Members of Congress expressed concern about the expansion of communist influence in Guatemala even before Árbenz was inaugurated as President. The treatment of American investment in Guatemala — particularly the United Fruit Company (UFCO) and its subsidiary the International Railways of Central America (IRCA) — generated special concern from the Congressional delegation of Massachusetts (where UFCO had its headquarters). But the Boston-based Congressmen were not the only American legislators concerned about developments in Guatemala. After the nationalization of American oil interests in Mexico and Bolivia in the 1930’s, protecting American direct investment overseas was an interest of both Republican and Democratic legislators. Under both the Truman and Eisenhower administrations, Congress did not believe the State Department was taking the threat from communism in Guatemala seriously enough, and legislators from both parties proposed concrete measures to be taken against Guatemala for its perceived role in global communist expansion. American legislators used their bully-pulpit frequently and passionately to hold the Truman and Eisenhower administrations accountable for protecting U.S. interests in Guatemala and their interventions were cited by both Administrations in internal debates over how to address developments in Guatemala.
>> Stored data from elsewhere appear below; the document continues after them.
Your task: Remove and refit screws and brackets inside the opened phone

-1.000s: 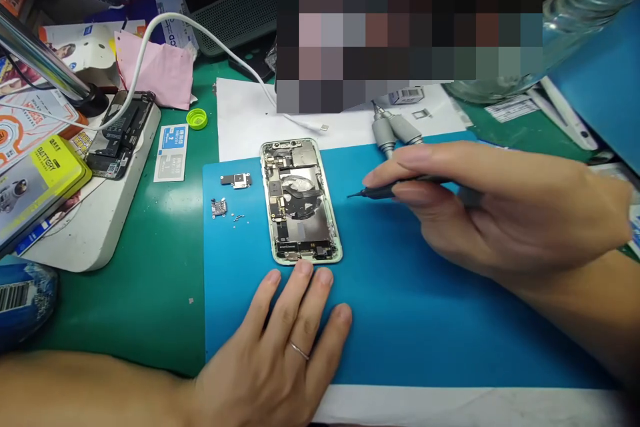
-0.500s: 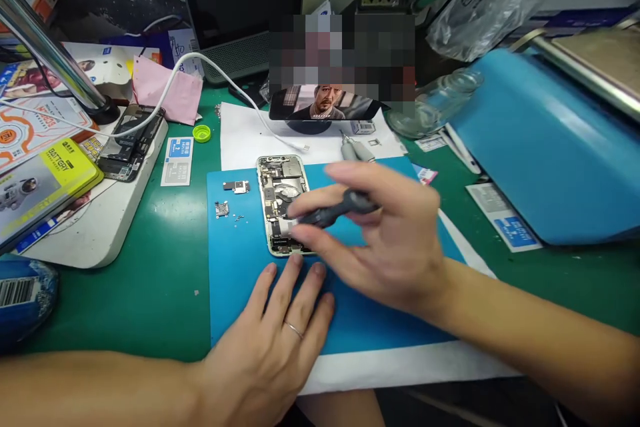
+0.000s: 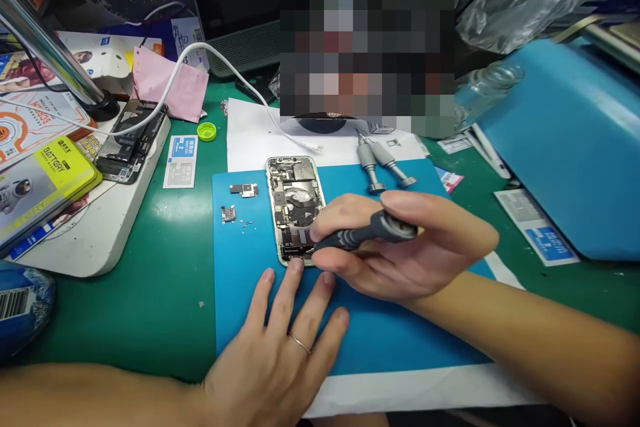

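An opened smartphone (image 3: 295, 197) lies face up on the blue mat (image 3: 260, 240), its inner parts exposed. My right hand (image 3: 415, 240) pinches a black screwdriver (image 3: 363, 233) between thumb and fingers. Its slim tip points down at the lower end of the phone; whether it touches a part I cannot tell. Spread flat on the mat, my left hand (image 3: 285, 340) has one fingertip at the phone's bottom edge. Left of the phone lie a small metal bracket (image 3: 244, 190), a small metal part (image 3: 229, 214) and tiny loose pieces (image 3: 246, 224).
Two grey screwdrivers (image 3: 375, 157) rest at the mat's back edge, beside a white cable (image 3: 240, 73). A second opened phone (image 3: 133, 143) lies on a white box (image 3: 115, 233) at left. A blue case (image 3: 570, 160) stands at right; a green cap (image 3: 207, 131) lies behind.
My right hand has lowered the screwdriver tip toward the phone's lower end. The whole view has shifted slightly, and both grey screwdrivers now show more fully. My left hand stays by the phone.
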`<state>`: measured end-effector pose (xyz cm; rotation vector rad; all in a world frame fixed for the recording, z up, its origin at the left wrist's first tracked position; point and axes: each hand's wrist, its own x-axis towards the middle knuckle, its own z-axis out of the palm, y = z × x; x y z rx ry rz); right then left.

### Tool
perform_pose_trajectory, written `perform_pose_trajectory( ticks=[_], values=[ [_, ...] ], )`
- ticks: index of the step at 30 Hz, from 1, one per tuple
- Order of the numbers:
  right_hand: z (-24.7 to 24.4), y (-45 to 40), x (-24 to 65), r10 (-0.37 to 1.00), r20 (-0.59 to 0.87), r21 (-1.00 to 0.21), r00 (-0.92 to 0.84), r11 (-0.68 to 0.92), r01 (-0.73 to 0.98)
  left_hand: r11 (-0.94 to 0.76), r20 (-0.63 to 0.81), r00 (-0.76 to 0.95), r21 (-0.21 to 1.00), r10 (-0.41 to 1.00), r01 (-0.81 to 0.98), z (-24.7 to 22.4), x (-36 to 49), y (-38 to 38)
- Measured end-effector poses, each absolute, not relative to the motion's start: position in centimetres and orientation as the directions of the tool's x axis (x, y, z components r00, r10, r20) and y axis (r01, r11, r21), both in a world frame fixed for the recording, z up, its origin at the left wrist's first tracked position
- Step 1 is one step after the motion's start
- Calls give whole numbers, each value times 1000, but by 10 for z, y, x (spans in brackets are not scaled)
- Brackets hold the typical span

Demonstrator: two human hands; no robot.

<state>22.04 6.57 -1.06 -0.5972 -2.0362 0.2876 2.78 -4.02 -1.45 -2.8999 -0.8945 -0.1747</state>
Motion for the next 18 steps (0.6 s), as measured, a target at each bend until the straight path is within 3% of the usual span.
perform_pose_trajectory(
  ticks=[9, 13, 18],
  values=[
    [-4, 68, 212, 553, 755, -459, -352, 829, 318, -823, 83, 827, -82, 557, 562, -8, 28, -41],
    [-2, 68, 212, 561, 706, -465, -432, 828, 315, -811, 79, 815, -88, 574, 579, -7, 27, -42],
    [-15, 64, 216, 620, 652, -568, -436, 781, 262, -811, 88, 815, -77, 573, 579, -9, 29, -43]
  ],
)
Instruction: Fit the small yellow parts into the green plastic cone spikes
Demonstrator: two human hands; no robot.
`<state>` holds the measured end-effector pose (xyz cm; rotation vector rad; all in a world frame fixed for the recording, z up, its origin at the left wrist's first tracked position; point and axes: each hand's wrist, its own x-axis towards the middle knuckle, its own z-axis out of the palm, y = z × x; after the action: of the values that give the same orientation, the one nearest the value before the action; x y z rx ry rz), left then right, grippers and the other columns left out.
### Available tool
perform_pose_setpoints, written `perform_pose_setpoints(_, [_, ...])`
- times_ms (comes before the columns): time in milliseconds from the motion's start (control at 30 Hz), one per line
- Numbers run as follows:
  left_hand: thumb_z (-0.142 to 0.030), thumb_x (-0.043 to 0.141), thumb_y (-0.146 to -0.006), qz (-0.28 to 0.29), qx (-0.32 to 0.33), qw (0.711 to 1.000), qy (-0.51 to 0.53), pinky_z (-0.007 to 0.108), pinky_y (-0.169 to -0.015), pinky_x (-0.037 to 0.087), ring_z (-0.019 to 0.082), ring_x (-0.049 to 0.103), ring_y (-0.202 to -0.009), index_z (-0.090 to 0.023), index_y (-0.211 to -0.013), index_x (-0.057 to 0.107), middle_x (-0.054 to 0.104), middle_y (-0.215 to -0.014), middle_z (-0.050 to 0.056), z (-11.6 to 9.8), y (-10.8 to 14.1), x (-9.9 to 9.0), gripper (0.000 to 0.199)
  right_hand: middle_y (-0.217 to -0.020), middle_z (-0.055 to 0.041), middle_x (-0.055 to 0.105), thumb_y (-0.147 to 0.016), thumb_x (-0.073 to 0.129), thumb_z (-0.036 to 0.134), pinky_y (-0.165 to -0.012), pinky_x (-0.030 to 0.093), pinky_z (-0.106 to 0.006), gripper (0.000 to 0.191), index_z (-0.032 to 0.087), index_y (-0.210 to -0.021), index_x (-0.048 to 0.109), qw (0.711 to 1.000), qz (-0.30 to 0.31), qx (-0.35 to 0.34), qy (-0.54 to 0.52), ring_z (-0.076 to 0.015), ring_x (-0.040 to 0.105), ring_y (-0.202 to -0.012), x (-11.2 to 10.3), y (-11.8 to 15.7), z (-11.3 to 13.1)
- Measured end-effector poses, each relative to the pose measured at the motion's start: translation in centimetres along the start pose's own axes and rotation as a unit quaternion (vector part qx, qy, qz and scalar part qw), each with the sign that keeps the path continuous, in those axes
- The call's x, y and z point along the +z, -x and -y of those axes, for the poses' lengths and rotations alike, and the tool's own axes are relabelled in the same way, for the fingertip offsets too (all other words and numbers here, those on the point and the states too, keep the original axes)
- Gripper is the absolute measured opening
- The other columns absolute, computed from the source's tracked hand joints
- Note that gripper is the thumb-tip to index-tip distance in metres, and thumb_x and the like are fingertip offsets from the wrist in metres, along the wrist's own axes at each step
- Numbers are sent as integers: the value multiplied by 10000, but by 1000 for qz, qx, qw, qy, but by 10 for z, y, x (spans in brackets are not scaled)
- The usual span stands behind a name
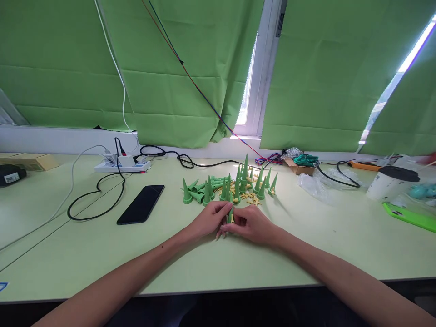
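Near the front middle of the table, my left hand (211, 218) is closed on a green cone-shaped nozzle (230, 212) between thumb and fingers. My right hand (254, 225) meets it from the other side, fingers curled and thumb stretched under the nozzle's lower end. A small yellow piece (233, 219) shows there, at the right fingertips; how far it sits inside the nozzle I cannot tell. Just beyond the hands stand several upright green nozzles (244, 178), with others lying in a heap (196, 195). Loose yellow pieces (252, 199) are scattered among them.
Left of the hands lies a black phone (141, 204), with a white power strip (122, 163) and cables behind it. To the right are a clear plastic bag (315, 186), a small cardboard box (299, 167), a lidded cup (391, 184) and a bright green phone case (410, 217).
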<state>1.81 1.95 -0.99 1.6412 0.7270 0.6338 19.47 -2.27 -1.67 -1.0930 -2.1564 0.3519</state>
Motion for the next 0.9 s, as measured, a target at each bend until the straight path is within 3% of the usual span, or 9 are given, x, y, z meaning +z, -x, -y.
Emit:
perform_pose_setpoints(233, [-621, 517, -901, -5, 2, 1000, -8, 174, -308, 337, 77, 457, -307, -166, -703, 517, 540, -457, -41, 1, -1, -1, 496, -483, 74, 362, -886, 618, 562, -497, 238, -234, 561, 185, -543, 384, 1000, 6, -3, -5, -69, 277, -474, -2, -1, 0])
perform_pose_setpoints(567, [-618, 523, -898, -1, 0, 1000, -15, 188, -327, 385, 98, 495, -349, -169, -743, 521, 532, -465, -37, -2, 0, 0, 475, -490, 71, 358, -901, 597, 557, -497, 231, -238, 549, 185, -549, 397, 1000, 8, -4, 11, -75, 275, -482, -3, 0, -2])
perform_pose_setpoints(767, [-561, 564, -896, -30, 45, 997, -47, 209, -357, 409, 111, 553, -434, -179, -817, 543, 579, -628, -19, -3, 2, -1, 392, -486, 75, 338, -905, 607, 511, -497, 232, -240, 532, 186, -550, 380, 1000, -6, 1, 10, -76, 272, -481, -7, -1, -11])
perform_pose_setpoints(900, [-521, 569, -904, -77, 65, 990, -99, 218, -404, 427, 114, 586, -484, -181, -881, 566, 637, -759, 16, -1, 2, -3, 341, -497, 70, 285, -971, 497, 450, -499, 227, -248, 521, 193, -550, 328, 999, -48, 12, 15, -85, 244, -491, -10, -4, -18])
Presidents Truman and Eisenhower needed congressional support for the extraordinary measures fighting the Cold War required and weighed congressional concerns regarding the Árbenz administration seriously. The extraordinary interest of Congress in Guatemala and strong, bipartisan calls for more vigorous U.S. action can only be seen as empowering Eisenhower to use the tools at his disposal in 1954 to overthrow Árbenz. This bipartisan pressure on the President to remove Árbenz from power stands in sharp contrast to the polarized positions of Republicans and Democrats in Congress in response to the Central American policies of Presidents Carter and Reagan three decades later.
The principal historical accounts of the fall of Árbenz were produced between 1980-1995 when the internal conflict raging in Guatemala polarized American politics around Central America and put an end to the bipartisanship that had characterized U.S. policy towards the isthmus. There has long been a debate in the literature regarding the relative influence of Cold War concerns and the protection of the investment of the United Fruit Company as primary motivating forces in the U.S. decision to remove Árbenz. While both were important to American Congressmen, the evidence suggests that fears of the Kremlin getting a foothold in the Americas were the primary driving force. The United Fruit Company helped stoke those fears through its effective public relations strategy. Intense lobbying of Congress by Corcoran, Youngman and Rowe, the United Fruit Company’s legal representatives in Washington D.C, undoubtedly also played a part in motivating legislators to get involved in the public debate over Guatemala.
Historians frequently link the CIA’s involvement in the overthrow of Árbenz in 1954 with its success in removing reformist Prime Minister Mohammad Mosaddegh from power in Iran in 1953. The success in Iran emboldened both the CIA and the Eisenhower administration to believe that covert means could be used to remove Árbenz without much exposure and public outcry. But where the United States Congress was relatively uninterested in Mosaddegh — indeed, the matter of Mosaddegh’s expropriation of British oil interests in Iran only came up once in a Senate Foreign Affairs Committee hearing (April 23, 1952) and a handful of statements in the Congressional Record in 1951-1953 mostly relating to U.S. access to Iranian oil — U.S. legislators began raising concerns about Árbenz even before he was sworn-in as President and didn’t stop until decades after his fall in 1954. Nearly a hundred interventions were made by Congressmen and Senators in the Congressional Record between 1950-1954 expressing deep concern over the expansion of communist influence in Guatemala and nine separate committee hearings were called on Guatemala, one of which lasted six days and produced 296 pages of testimony. Congress had an extraordinary interest in the situation in Guatemala and the Eisenhower administration in particular had reason to take Congress’s concerns into consideration in developing the policy that ultimately led to Árbenz’s forced resignation.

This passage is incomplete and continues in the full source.